Effective January 4, 2010, the Company and Mr. Chow entered into the Executive Employment Agreement (the "Agreement"). Pursuant to the Agreement, Mr. Chow will receive an annual salary of US $200,000, subject to annual review by the Board. On January 4, 2010, Mr. Chow was granted options to purchase 225,000 shares of common stock (the "Initial Grant"), which vest one-third annually on the anniversary of the date of grant, with an exercise price at the closing price on the date of grant. The term of the Agreement is for three years and the Agreement will be automat ically extended for successive one-year terms unless either party gives written notice to the other party to terminate the Agreement no less than 60 days, and no more than 120 days prior, to the expiration of the then-current term.

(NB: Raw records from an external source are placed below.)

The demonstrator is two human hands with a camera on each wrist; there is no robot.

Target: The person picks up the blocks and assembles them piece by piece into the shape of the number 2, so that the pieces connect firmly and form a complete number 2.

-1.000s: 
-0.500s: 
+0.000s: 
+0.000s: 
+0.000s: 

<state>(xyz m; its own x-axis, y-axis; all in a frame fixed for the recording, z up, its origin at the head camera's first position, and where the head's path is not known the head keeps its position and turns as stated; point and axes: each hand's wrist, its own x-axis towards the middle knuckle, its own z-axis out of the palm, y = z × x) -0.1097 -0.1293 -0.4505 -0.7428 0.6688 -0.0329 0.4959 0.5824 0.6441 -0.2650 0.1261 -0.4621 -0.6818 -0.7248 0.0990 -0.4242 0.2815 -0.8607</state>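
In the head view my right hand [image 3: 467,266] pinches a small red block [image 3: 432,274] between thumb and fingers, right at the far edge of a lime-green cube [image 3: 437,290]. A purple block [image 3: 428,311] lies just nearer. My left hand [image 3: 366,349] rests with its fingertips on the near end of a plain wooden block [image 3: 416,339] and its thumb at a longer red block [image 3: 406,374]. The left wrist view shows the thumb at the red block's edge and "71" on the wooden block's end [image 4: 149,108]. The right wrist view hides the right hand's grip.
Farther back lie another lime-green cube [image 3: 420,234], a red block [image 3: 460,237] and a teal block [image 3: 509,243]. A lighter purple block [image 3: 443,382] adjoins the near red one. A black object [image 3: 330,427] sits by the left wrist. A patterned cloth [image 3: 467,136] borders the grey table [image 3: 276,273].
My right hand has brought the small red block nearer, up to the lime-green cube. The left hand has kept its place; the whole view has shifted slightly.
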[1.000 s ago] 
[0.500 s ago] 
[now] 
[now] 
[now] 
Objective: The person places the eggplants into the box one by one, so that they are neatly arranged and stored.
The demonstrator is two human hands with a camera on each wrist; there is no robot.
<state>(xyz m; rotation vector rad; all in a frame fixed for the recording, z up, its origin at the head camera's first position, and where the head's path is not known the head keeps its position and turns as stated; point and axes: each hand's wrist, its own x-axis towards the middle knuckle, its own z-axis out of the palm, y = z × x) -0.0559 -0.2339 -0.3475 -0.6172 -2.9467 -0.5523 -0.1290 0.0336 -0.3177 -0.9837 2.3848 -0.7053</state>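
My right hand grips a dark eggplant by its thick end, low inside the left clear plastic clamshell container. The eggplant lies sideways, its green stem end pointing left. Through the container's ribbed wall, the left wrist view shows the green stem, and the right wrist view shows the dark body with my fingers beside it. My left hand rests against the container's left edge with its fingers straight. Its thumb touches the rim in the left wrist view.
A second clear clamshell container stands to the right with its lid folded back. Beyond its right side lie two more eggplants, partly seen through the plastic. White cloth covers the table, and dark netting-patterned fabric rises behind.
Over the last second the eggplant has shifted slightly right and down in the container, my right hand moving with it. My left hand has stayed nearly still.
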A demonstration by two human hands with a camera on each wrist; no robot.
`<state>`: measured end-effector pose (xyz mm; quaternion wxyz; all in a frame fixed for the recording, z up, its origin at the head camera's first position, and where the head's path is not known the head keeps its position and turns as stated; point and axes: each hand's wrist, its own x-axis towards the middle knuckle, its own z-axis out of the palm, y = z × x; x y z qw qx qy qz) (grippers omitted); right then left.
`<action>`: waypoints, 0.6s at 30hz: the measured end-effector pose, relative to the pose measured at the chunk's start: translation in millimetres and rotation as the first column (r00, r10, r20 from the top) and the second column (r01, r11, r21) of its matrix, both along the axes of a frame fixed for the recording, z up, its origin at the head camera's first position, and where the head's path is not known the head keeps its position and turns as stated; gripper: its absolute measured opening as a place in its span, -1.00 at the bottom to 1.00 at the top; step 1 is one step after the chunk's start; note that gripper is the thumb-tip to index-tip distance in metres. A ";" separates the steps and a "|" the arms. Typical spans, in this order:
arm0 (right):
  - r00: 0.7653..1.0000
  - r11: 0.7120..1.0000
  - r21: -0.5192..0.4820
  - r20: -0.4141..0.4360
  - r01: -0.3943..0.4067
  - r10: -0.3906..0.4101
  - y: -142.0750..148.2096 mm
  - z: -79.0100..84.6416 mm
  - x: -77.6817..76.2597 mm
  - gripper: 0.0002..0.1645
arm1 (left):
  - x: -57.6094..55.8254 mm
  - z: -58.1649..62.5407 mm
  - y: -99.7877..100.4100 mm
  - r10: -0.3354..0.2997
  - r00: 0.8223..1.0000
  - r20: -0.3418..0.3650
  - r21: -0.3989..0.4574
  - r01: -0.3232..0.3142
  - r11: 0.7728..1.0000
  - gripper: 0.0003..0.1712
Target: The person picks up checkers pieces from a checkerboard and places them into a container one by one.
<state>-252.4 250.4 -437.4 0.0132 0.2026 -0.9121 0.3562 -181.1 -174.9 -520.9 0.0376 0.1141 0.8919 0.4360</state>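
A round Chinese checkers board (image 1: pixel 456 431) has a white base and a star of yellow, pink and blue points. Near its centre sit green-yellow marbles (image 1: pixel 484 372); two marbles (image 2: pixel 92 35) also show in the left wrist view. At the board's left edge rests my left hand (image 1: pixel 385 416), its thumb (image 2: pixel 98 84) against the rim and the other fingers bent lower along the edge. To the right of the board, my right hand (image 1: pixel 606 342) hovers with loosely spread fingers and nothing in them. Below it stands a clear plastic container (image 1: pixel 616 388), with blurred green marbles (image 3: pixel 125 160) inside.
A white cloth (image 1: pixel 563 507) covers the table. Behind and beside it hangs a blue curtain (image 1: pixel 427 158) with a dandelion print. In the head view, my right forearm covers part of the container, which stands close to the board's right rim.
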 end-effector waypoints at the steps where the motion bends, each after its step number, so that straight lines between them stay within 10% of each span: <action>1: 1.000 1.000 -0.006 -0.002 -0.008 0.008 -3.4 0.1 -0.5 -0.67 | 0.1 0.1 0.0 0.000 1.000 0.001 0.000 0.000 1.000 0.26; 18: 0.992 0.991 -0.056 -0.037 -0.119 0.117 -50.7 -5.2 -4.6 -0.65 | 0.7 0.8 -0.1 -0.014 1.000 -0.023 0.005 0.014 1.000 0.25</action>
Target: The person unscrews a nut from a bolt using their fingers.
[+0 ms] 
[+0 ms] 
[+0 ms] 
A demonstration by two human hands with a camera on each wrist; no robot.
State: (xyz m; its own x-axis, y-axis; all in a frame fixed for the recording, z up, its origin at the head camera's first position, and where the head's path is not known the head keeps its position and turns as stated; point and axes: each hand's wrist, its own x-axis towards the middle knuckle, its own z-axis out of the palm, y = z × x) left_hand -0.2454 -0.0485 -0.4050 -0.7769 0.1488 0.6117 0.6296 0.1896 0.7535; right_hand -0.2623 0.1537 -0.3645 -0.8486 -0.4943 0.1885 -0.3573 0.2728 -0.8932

In the event the Company terminates Mr. Chow without cause or Mr. Chow terminates his employment for good reason (as described in the Agreement), (i) Mr. Chow would receive severance equal to three months salary if such termination occurred in his first year of employment and severance equal to six months’ salary if such termination occurred after his first year of employment, and (ii) those options in the Initial Grant that would have vested during the applicable severance period shall vest and be exercisable.
The Agreement also contains other customary provisions, including provisions relating to non-solicitation, non-compete, confidentiality and compliance with Sections 409A and 457A of the Internal Revenue Code. In addition, pursuant to the terms of the Agreement, upon the occurrence of a Change in Control (as defined in the Agreement), all unvested options from the Initial Grant will become vested and fully exercisable.
The foregoing description of the Agreement is not intended to be a comprehensive summary. A copy of the Agreement is filed as Exhibit 10.1 to this Current Report on Form 8-K and its contents are incorporated herein by this reference.
Ms. Jennifer Huang, who has been serving in the additional role as Acting Chief Financial Officer, will continue to serve as the Company’s Chief Operating Officer.
In connection with the hiring of Mr. Chow, the Company issued a press release attached hereto as Exhibit 99.1.
Item 9.01 Financial Statements and Exhibits.
Exhibit 10.1 – Executive Employment Agreement effective January 4, 2010.
Exhibit 99.1 - Press Release dated January 6, 2010.
SIGNATURES
Pursuant to the requirements of the Securities Exchange Act of 1934, the registrant has duly caused this report to be signed on its behalf by the undersigned hereunto duly authorized.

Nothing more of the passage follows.